Meryem ve arkadaşı o gün erken uyandılar. Ama biraz hüzünlüydüler. İsa yaşasaydı ne güzel olurdu! Bir kaç gün önce çarmıhta ölmüştü. Bunu düşündükçe hüzünlenip ağlıyorlardı.
Güneş doğunca İsa’nın mezarını ziyarete gittiler.
Arkadaşı: “Meryem, baksana mezarın önündeki taş yok! Orada bir melek var!”
Melek: “Korkmayın! İsa’yı aradığınızı biliyorum. O burada değil, çünkü yaşıyor!”
Birden umutlandılar. Tabii, İsa kendisi öleceğini ve üç gün sonra dirileceğini söylemişti. Bunu nasıl da unutmuşlardı!
Melek: “Gelin ve İsa’nın yatmış olduğu yere bakın.”
İkisi de gelip içeri baktılar. Mezar boştu.
Melek: “Gidin ve bunu elçilere anlatın!”
Büyük bir seviçle, ama yüreklerinde bir korkuyla mezarı terkettiler. İsa yaşıyor!
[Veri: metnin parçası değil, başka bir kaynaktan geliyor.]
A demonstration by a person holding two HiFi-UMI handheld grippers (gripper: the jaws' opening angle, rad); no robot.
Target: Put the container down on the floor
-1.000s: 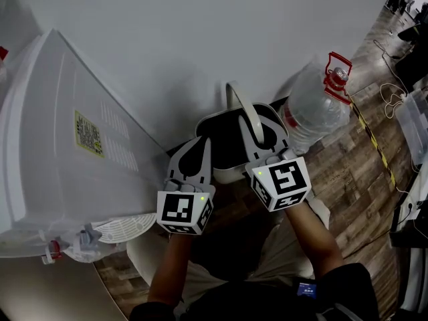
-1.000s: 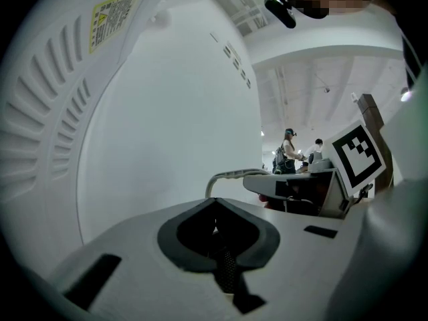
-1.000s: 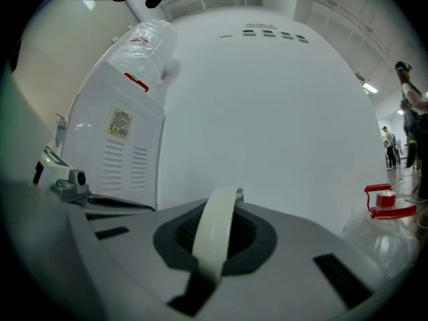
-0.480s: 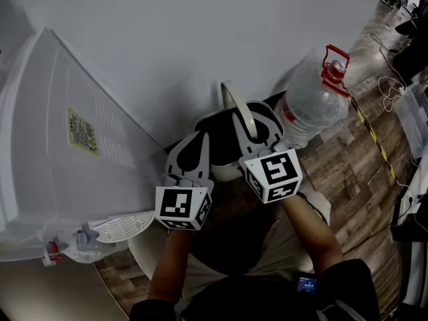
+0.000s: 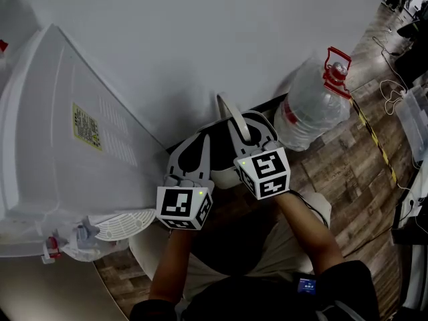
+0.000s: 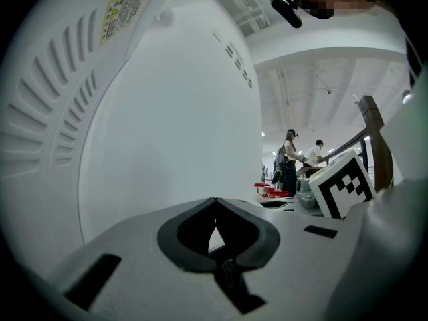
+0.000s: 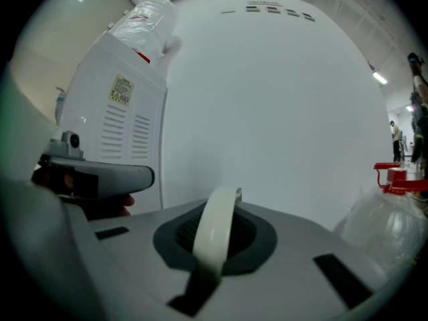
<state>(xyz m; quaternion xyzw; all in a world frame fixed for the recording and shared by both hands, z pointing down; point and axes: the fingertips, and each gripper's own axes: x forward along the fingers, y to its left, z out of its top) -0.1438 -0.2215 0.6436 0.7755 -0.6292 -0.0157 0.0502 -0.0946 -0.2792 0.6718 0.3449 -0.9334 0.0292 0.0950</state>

Yolda giderken İsa onlara göründü. Onu görebiliyor ve O’na dokunabiliyorlardı. İsa onlarla konuştu:
İsa: “Korkmayın! Gidin ve diğerlerine de anlatın.”
Onlar da öyle yaptılar.
Meryem: “İsa yaşıyor!”
Arkadaşı: “İsa dirildi!”
Meryem ve arkadaşı: “Mezar boş!”
(Aşağıdaki ayet okunurken müzik çalınabilir)
Kutsal Kitap’ta İsa şöyle diyor: “Diriliş ve yaşam benim. Bana iman eden kişi ölse de yaşayacaktır. Buna iman ediyor musun?” (Yuhanna 11:25 + 26b)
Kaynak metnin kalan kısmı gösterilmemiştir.